Pour confirmer ces résultats, les chercheurs ont mené une seconde expérience sur 79 participants neurologiquement sains, en combinant TMS et IRM fonctionnelle. Cette fois, ils ont utilisé une approche entièrement non invasive, sans électrodes intracrâniennes. Les résultats ont montré que plus le site de stimulation était fortement connecté à l’hippocampe, plus la réponse mesurée dans cette structure était importante. De même, lorsque le point stimulé était proche de la cible personnalisée théorique, l’effet sur l’hippocampe augmentait. Ces observations renforcent l’idée que la précision du ciblage est une condition essentielle pour obtenir des résultats significatifs. Cependant, les auteurs précisent que cette étude ne démontre pas encore l’efficacité clinique de la méthode pour traiter des pathologies comme Alzheimer, la dépression ou le PTSD. Elle établit plutôt une base mécanistique solide pour de futurs essais thérapeutiques.

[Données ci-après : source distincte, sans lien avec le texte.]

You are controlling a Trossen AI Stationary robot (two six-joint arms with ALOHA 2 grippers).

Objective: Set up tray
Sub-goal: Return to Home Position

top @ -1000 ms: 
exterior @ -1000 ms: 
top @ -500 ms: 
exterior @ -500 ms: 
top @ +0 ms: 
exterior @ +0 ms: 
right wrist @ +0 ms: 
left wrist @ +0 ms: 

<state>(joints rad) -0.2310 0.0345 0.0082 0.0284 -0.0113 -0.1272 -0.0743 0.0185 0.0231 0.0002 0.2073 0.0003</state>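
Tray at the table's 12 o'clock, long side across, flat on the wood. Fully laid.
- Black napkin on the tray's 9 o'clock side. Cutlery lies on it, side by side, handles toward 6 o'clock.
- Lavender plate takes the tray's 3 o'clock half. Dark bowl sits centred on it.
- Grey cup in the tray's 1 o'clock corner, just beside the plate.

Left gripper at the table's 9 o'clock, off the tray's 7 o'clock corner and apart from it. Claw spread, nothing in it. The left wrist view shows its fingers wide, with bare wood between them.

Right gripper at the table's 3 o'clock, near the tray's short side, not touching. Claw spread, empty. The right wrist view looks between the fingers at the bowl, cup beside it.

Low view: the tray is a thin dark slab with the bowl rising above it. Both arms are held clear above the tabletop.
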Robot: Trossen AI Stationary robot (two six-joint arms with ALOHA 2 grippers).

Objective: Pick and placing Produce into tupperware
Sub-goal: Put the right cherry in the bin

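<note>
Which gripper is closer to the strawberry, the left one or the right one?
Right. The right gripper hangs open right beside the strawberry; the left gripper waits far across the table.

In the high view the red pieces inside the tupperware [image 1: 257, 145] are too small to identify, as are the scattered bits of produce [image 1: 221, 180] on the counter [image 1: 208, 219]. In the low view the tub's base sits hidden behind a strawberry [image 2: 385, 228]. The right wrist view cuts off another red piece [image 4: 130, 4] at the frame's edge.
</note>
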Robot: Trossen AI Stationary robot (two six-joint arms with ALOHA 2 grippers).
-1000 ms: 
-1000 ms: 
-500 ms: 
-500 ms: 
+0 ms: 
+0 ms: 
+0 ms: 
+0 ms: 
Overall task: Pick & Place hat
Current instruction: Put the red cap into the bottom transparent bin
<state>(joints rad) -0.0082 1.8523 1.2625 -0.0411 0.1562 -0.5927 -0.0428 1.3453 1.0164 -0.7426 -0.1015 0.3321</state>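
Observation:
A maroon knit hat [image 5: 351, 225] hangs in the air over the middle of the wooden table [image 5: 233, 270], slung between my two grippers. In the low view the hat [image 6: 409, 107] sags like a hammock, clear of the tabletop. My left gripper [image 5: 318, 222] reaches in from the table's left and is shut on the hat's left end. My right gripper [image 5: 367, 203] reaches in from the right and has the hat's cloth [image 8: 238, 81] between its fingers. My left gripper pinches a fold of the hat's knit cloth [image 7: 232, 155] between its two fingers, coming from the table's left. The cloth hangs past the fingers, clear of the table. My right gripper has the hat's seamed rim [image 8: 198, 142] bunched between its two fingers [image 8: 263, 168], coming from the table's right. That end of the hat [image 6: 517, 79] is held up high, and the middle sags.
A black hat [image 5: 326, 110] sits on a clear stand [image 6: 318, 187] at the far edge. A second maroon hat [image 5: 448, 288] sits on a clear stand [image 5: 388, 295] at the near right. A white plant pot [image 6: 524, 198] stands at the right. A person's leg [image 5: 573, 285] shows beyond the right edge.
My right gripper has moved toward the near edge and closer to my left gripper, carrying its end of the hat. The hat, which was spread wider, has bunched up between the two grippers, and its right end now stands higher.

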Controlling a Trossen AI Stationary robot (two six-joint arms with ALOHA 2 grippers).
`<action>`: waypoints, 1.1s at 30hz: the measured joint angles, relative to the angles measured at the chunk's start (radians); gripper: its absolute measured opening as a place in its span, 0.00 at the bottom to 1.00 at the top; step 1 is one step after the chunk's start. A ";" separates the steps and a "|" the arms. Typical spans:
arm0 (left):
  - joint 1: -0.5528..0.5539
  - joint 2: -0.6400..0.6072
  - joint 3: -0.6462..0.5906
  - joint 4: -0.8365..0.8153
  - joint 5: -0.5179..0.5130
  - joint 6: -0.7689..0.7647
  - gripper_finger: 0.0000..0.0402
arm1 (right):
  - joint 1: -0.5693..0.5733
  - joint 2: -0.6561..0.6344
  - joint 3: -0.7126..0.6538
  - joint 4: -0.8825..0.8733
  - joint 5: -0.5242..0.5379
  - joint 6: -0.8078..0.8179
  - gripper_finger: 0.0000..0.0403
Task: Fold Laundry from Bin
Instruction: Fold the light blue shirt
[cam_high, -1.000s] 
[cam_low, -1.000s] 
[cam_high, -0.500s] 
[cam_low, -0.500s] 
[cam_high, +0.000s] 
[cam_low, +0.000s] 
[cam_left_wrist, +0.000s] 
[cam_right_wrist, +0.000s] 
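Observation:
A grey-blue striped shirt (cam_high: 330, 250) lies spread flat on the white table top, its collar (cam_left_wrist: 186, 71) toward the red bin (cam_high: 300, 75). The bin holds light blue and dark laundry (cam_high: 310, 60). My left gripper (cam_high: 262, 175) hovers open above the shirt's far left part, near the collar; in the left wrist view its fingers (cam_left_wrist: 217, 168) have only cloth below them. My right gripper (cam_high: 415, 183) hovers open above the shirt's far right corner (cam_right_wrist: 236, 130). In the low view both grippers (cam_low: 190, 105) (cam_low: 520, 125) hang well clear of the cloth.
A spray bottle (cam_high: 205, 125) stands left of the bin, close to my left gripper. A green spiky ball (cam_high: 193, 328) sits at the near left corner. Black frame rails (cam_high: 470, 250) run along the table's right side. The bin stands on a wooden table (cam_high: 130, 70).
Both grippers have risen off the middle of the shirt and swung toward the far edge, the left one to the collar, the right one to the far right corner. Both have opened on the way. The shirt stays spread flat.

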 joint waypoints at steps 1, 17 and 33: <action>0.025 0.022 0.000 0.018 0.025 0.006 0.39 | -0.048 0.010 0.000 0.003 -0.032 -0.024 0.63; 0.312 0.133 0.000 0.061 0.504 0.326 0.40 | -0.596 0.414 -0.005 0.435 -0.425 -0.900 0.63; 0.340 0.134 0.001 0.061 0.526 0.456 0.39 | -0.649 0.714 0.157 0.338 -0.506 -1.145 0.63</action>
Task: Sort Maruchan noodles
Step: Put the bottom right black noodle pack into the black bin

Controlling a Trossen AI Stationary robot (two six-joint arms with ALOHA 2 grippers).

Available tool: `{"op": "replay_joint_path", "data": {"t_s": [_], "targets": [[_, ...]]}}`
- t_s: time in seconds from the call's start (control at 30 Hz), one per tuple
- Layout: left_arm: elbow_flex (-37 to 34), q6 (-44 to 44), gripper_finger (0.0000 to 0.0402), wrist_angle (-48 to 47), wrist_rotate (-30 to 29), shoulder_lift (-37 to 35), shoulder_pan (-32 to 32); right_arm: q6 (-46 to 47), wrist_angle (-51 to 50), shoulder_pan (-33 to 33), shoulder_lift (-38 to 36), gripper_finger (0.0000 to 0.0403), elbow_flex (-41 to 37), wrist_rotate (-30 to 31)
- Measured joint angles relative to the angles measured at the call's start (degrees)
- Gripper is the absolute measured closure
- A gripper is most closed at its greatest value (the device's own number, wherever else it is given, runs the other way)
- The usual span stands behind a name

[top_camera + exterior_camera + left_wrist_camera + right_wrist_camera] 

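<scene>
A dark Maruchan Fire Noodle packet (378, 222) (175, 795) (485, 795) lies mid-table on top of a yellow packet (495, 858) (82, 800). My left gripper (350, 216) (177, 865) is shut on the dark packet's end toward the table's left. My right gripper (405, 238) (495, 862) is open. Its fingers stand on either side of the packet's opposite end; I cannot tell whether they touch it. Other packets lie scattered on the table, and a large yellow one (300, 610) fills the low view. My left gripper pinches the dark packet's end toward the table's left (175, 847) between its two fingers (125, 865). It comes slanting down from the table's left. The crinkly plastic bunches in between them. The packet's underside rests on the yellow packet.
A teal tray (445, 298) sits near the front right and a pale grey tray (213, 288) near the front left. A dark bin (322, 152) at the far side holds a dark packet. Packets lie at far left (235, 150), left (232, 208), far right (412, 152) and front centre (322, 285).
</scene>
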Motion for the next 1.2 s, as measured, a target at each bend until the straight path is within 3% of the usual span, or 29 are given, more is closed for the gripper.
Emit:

Cette étude ouvre des perspectives prometteuses pour le traitement de troubles neurologiques et psychiatriques. En permettant de cibler l’hippocampe de manière non invasive et personnalisée, cette approche pourrait offrir une alternative aux traitements actuels, souvent limités par leur manque de précision ou leur invasivité. Par exemple, les médicaments agissent souvent sur l’ensemble du cerveau, ce qui peut entraîner des effets secondaires indésirables. La chirurgie, quant à elle, est invasive et comporte des risques. La TMS guidée par la connectivité cérébrale pourrait donc combiner les avantages d’une intervention précise et d’une méthode non invasive. Les chercheurs soulignent que cette stratégie pourrait être utilisée pour concevoir des protocoles ciblant plus finement les réseaux de la mémoire et des émotions, tout en réduisant les risques pour les patients. Cependant, des essais cliniques supplémentaires seront nécessaires pour valider son efficacité thérapeutique.